Hitachi Data Systems, not known for making many acquisitions, revealed Sept. 7 that it has acquired high-performance storage system maker BlueArc to bolster its enterprise product line.
Details and a total purchase price in the all-cash deal were not released.
HDS had been the largest of BlueArc’s OEM customers. The two companies had been doing business together for about five years; the merger will allow completely integrated software and hardware to be produced between the two storage makers.
Thirteen-year-old BlueArc, one of the older second-generation storage makers, develops clustered network-attached storage (NAS) systems for storing and managing digital content and unstructured (file-based) data. The company’s products use a scalable file system that allows for multiple storage nodes to be managed as a single pool.

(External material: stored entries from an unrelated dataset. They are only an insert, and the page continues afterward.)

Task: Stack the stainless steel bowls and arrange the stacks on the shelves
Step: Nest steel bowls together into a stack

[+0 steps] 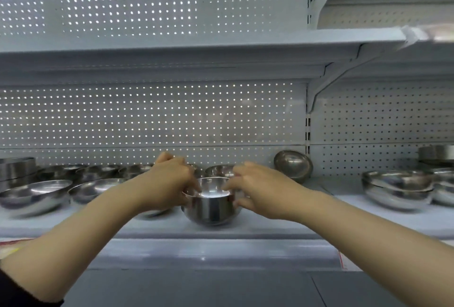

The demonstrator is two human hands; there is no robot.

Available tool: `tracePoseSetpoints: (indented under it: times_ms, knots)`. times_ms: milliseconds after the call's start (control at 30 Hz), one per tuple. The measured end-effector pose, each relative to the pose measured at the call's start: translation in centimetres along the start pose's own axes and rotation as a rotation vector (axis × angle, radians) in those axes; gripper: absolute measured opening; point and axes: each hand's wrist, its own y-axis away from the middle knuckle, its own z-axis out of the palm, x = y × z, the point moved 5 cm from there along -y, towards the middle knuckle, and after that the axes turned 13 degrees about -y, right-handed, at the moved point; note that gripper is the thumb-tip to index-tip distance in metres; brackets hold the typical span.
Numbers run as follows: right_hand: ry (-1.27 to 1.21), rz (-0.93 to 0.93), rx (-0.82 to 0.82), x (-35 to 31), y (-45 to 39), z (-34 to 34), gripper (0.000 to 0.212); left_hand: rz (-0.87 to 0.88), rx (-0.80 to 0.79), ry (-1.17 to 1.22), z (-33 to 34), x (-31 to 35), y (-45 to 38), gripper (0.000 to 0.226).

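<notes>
You stand before a grey shelf unit with a pegboard back. The upper shelf runs across the view above your hands. The lower shelf carries all the bowls. Along its left part there is a row of wide shallow bowls, and behind them more bowls near the back wall. At the far left edge a stack stands. On the right part, two nested bowls lie near the right edge. One tilted bowl leans against the back wall, right of the middle.

Near the front edge, in the middle of the lower shelf, stands the small bowl, upright. Another bowl is just behind it. Your left hand grips the left rim of the small bowl with curled fingers. Your right hand pinches its right rim, thumb on the outer wall.
</notes>
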Motion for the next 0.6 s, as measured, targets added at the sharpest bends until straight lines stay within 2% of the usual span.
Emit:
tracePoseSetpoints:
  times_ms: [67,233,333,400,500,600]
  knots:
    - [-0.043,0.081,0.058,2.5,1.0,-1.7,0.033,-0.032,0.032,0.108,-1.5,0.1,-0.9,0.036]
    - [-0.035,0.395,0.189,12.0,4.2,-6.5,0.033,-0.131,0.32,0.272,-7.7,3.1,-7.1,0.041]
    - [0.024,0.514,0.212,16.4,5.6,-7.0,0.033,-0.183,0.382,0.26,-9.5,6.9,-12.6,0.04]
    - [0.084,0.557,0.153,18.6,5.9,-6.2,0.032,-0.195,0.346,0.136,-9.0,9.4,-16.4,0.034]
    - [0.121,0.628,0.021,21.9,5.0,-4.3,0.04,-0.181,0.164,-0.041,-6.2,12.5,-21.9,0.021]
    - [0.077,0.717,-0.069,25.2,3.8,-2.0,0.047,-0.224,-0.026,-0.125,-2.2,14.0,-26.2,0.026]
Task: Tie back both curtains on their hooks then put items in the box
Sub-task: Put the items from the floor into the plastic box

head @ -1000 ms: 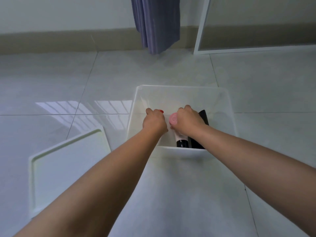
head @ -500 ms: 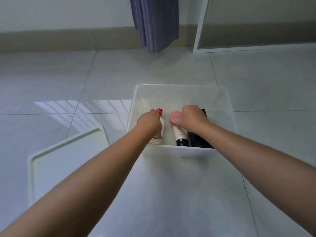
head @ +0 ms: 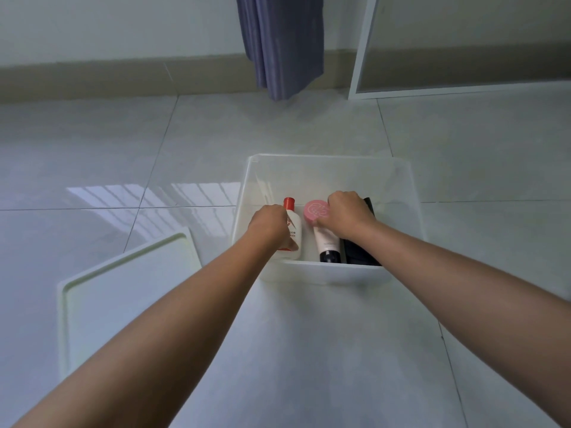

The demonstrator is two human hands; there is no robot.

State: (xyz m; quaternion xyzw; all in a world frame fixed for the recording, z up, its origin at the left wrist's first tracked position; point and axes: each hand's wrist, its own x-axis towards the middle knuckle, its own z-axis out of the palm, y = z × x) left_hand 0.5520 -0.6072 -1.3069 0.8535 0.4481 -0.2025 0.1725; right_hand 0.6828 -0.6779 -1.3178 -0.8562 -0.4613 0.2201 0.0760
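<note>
There was one box [head: 327,163] at 12 o'clock, holding one bottle [head: 293,230], one tube [head: 327,245], one pink disc [head: 315,210] and one black case [head: 358,254]. One lid [head: 123,301] lay at 9 o'clock; one curtain [head: 282,41] hung beyond. Two hands reached in.

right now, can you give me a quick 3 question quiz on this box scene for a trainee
1. True or false: the lid is fitted on the box.
2. Which item lies nearest the left hand?
A. white bottle with a red cap
B. black item
C. curtain
3. Fill in: the right hand rests beside a round ____ container.

Key
1. False: the lid lies on the floor, left of the box.
2. A
3. pink; it sits by a white tube with a black cap.
</note>
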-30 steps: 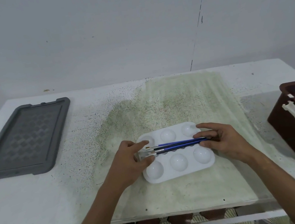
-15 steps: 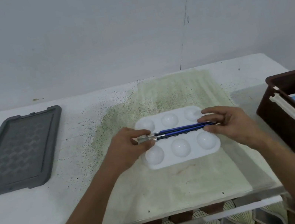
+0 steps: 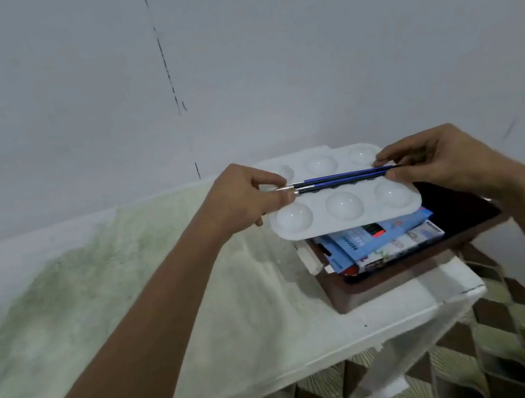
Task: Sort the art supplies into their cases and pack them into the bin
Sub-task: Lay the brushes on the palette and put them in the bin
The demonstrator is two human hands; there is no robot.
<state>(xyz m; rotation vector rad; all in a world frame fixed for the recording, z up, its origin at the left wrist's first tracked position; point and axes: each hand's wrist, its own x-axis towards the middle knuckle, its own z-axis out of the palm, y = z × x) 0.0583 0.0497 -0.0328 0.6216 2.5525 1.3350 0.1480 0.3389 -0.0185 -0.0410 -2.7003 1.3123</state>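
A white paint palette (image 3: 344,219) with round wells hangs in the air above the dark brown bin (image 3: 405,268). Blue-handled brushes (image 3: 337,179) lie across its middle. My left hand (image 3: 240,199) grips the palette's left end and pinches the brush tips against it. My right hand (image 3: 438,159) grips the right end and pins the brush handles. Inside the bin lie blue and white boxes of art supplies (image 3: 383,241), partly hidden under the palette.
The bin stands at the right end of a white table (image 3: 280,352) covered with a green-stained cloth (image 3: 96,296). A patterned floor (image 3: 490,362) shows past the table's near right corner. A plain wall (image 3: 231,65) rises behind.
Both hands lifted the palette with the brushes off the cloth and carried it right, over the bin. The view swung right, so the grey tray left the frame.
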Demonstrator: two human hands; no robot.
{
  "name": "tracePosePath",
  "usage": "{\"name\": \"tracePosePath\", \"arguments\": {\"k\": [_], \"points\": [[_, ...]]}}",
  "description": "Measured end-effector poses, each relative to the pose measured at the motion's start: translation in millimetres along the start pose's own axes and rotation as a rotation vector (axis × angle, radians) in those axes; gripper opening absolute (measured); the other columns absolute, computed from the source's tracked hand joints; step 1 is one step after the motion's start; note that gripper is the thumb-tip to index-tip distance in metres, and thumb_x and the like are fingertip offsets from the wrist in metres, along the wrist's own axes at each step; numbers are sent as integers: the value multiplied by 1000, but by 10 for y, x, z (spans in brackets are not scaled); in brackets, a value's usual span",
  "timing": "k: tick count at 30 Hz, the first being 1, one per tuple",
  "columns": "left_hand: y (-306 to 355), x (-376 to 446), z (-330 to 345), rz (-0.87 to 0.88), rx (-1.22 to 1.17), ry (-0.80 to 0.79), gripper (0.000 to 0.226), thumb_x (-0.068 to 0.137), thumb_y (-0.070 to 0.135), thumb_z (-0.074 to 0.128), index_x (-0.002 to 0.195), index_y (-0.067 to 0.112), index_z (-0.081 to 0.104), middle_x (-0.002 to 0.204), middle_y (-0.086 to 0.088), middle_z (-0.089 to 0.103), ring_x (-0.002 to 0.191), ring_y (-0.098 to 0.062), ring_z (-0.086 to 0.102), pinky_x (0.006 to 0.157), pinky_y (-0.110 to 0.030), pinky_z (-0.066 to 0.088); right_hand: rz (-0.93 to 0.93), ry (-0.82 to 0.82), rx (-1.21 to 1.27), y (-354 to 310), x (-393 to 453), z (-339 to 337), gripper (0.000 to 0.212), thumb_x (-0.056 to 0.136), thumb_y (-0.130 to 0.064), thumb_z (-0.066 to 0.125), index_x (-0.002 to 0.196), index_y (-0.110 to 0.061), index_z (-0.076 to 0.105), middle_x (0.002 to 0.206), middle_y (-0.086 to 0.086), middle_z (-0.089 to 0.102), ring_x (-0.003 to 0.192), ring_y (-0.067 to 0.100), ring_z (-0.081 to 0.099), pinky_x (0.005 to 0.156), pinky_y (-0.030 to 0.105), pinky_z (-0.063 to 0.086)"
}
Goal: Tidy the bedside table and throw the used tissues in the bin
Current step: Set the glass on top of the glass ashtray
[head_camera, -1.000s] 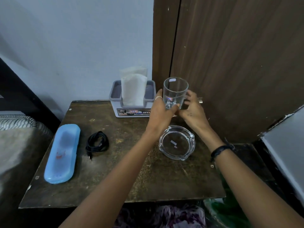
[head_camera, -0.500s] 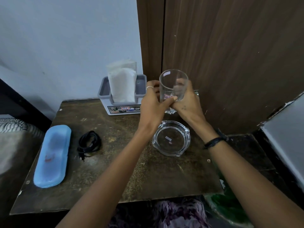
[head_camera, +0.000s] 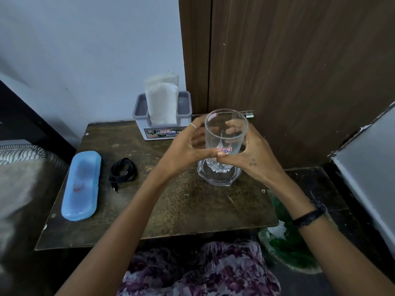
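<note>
A clear drinking glass (head_camera: 226, 129) with a small red and blue sticker is held upright between both hands above a round glass ashtray (head_camera: 218, 178) on the dark wooden bedside table (head_camera: 192, 210). My left hand (head_camera: 186, 148) curls round its left side, thumb across the front. My right hand (head_camera: 254, 154) grips the right side, fingers showing behind the glass. A grey tissue holder (head_camera: 183, 107) with white tissues (head_camera: 162, 101) stands at the table's back. A green-lined bin (head_camera: 286, 246) with a white tissue in it sits low to the right of the table.
A light blue case (head_camera: 82, 184) lies on the table's left, with a coiled black cable (head_camera: 123, 173) beside it. A brown wooden door (head_camera: 299, 71) stands behind. Bedding (head_camera: 21, 167) lies to the left, and a pale grey panel (head_camera: 369, 167) to the right.
Both hands have brought the glass nearer to me, so it now hangs right over the ashtray instead of beyond it. My view has shifted slightly.
</note>
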State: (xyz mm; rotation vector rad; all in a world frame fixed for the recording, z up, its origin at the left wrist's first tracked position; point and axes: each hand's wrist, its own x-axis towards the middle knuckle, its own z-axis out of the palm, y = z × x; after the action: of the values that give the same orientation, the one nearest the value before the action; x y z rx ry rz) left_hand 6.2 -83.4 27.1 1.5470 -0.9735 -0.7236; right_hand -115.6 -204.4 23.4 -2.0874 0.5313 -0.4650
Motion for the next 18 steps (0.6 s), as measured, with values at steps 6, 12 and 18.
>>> {"name": "tracePosePath", "arguments": {"k": [6,12,18], "points": [[-174,25,-14,-49,-24,-35,79,68,4,76,135,23,40,122,-3,61,115,-13,60,97,-31,50,36,3,-1,102,-25,74,72,61,-32,83,121,-29,43,116,-5,54,104,8,55,88,29,47],[-273,14,7,-60,-40,-52,81,64,12,76,135,24,39,125,-6,59,119,-19,57,104,-42,44,53,2,-13,179,-42,126,67,60,-34,84,113,-34,43,113,-9,53,105,8,54,88,31,48],[-278,14,0,-50,-41,-70,83,61,17,76,134,27,39,128,-6,58,121,-18,55,105,-40,43,46,1,-51,189,-44,144,69,60,-38,83,112,-36,38,115,-9,51,106,9,52,80,21,43]]}}
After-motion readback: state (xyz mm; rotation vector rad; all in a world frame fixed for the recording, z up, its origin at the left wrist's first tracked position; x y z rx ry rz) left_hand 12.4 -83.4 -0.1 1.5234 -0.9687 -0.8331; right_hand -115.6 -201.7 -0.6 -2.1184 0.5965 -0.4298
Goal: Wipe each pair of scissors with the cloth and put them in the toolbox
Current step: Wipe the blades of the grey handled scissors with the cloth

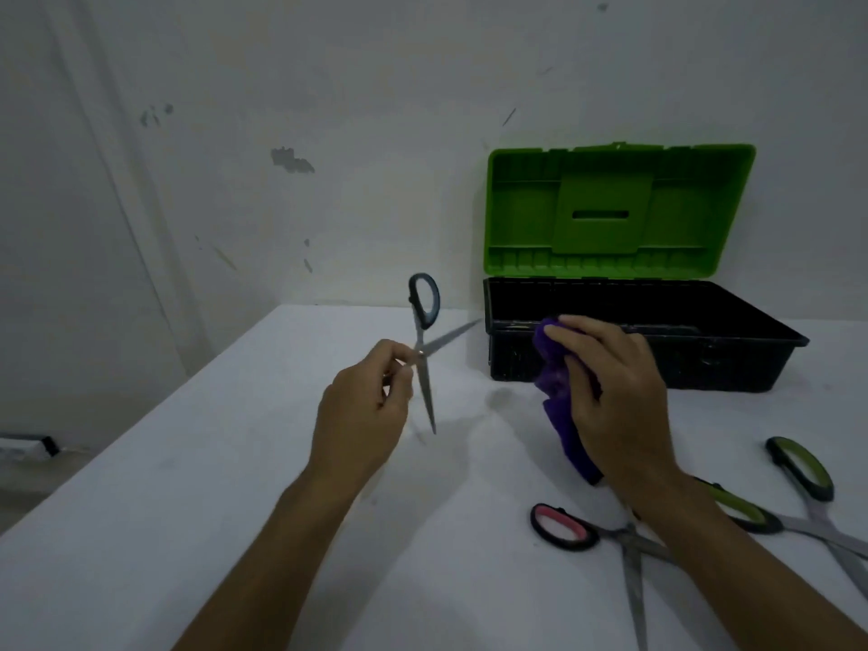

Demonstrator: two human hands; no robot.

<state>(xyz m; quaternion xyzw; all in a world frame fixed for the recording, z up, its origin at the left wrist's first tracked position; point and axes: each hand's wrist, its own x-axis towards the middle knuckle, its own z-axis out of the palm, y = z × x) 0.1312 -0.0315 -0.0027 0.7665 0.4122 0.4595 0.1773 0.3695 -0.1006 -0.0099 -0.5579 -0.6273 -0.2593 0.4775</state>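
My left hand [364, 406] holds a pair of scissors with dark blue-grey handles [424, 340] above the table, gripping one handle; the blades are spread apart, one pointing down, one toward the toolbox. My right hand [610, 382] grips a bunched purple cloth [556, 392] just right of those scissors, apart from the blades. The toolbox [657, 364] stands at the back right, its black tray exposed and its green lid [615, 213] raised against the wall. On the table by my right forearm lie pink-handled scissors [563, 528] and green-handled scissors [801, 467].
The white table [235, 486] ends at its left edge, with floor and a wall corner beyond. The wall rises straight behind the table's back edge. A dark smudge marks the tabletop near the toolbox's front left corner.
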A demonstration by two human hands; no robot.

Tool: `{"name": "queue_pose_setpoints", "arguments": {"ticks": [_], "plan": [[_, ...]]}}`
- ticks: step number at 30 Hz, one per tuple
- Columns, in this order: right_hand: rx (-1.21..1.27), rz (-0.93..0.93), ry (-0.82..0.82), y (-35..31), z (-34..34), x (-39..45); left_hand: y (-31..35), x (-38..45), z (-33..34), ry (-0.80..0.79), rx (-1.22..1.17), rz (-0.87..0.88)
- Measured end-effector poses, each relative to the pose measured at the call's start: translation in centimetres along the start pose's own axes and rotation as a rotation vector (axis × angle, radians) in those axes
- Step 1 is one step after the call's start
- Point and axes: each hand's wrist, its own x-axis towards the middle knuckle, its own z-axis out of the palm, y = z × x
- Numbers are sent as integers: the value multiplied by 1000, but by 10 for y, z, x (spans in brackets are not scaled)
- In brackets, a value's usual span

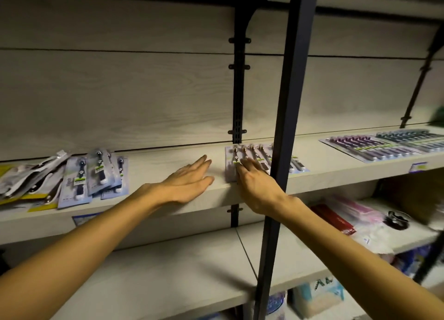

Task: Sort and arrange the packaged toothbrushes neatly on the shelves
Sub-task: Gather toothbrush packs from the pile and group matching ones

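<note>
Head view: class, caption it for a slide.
Right hand presses toothbrush packs flat on shelf; left hand open alongside.

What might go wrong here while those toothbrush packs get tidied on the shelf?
The wide toothbrush pack under the right hand sits near the shelf's front edge, so a push might tip it off. The loose heap of packs at the far left overlaps unevenly and may slide if the left hand bumps it.

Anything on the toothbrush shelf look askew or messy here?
Yes: the pile of packs at the shelf's left end is jumbled, overlapping at mixed angles. The row of packs under the right hand lies flat and even.
</note>
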Motion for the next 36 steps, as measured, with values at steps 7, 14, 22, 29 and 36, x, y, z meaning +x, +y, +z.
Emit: {"name": "queue_pose_setpoints", "arguments": {"ticks": [7, 14, 22, 29, 36], "plan": [[103, -122, 53, 19, 0, -84, 49, -63, 17, 276, 97, 93], [56, 34, 244, 89, -38, -122, 133, -74, 26, 442, 113, 320], [24, 29, 165, 188, -51, -83, 232, -11, 54, 347, 261, 460], [-53, -107, 63, 276, -57, -27, 291, 99, 71, 310, 246, -78], [-23, -237, -69, 304, -59, 11, 273, 164, 52, 274, 194, -616]]}}
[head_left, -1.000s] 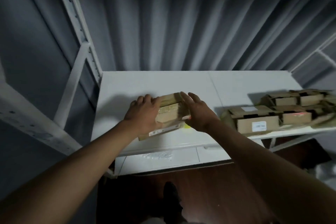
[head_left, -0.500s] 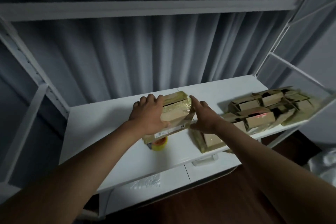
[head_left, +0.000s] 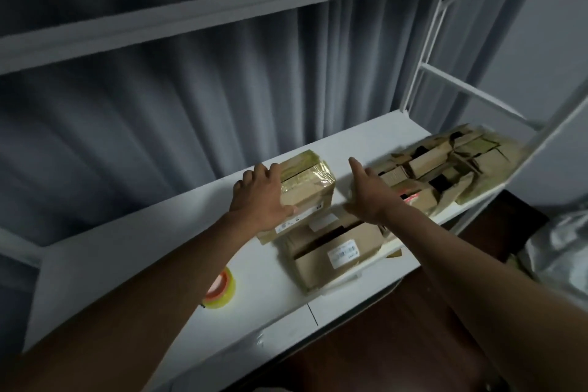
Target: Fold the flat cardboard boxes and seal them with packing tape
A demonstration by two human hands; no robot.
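One taped box (head_left: 305, 183), one tape roll (head_left: 221, 291), two hands, many unsealed boxes (head_left: 445, 165).

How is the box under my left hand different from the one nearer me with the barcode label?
The taped box is closed and wrapped in shiny yellowish tape; the labelled box nearer the shelf edge shows a dark open gap and no tape that can be seen. The left hand rests on the taped box; the right hand hovers open over the labelled one, touching neither. Both are brown cardboard with white stickers.
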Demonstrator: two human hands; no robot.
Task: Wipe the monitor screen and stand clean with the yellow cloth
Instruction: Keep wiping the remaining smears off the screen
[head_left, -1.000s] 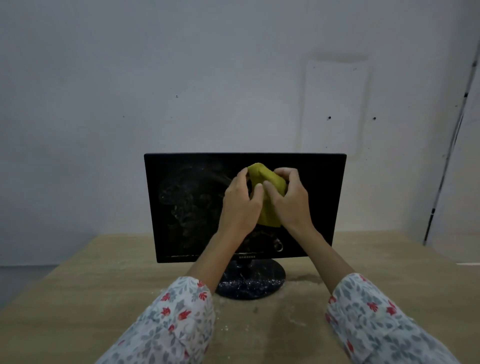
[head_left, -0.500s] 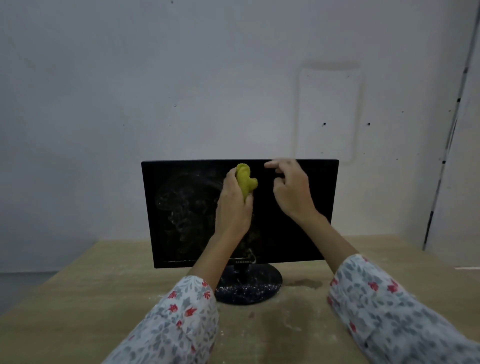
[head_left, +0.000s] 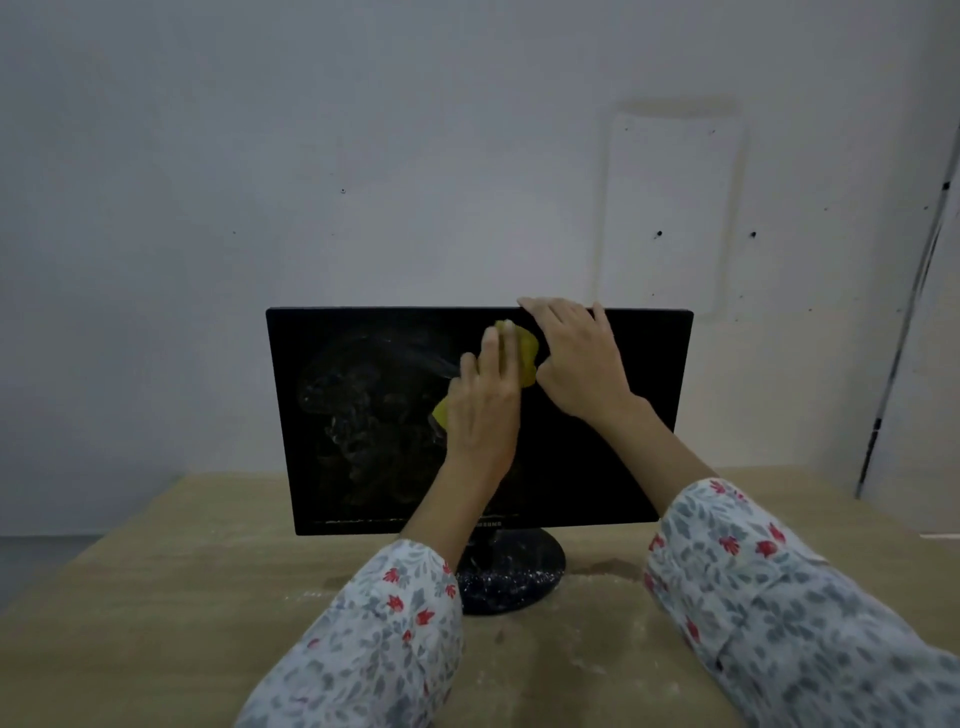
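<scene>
A black monitor (head_left: 363, 415) stands on a round black stand (head_left: 524, 577) at the back of the table. The left half of its screen is smeared with whitish dust, and the stand is speckled white. My left hand (head_left: 483, 410) presses the yellow cloth (head_left: 527, 353) flat against the upper middle of the screen with straight fingers. The cloth shows above and to the left of that hand. My right hand (head_left: 576, 358) holds the monitor's top edge just right of the cloth, fingertips hooked over it.
The wooden table (head_left: 182, 597) carries white powder and a damp patch around the stand. A plain white wall (head_left: 415, 156) rises right behind the monitor. A dark vertical strip (head_left: 904, 332) runs down the wall at the far right.
My right hand let go of the cloth and rose to the monitor's top edge. My left hand, which held the cloth bunched, now spreads it flat on the screen.
</scene>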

As customer capacity requirements grow, new storage nodes can be added modularly, and legacy storage systems can be incorporated into the BlueArc namespace for better utilization of assets. BlueArc’s products are most often purchased for high-end file repositories, such as media and entertainment, genomics, Web 2.0, e-discovery and oil and gas exploration.
BlueArc has been increasingly positioning its branded products toward mainstream enterprise virtualization environments.
“Bringing BlueArc into the Hitachi family will enable us to better serve customers with more tightly integrated technologies, broader capabilities and deeper expertise globally,” HDS CEO Jack Domme said. “Our combined efforts will deliver cost-effective infrastructure cloud and content cloud solutions that customers can take advantage of as they look to further transform their data centers.”
San Jose, Calif.-based BlueArc, which had filed the paperwork for an initial public offering on June 24, now will forgo that option. The company immediately becomes HDS’s “big data” enterprise storage maker.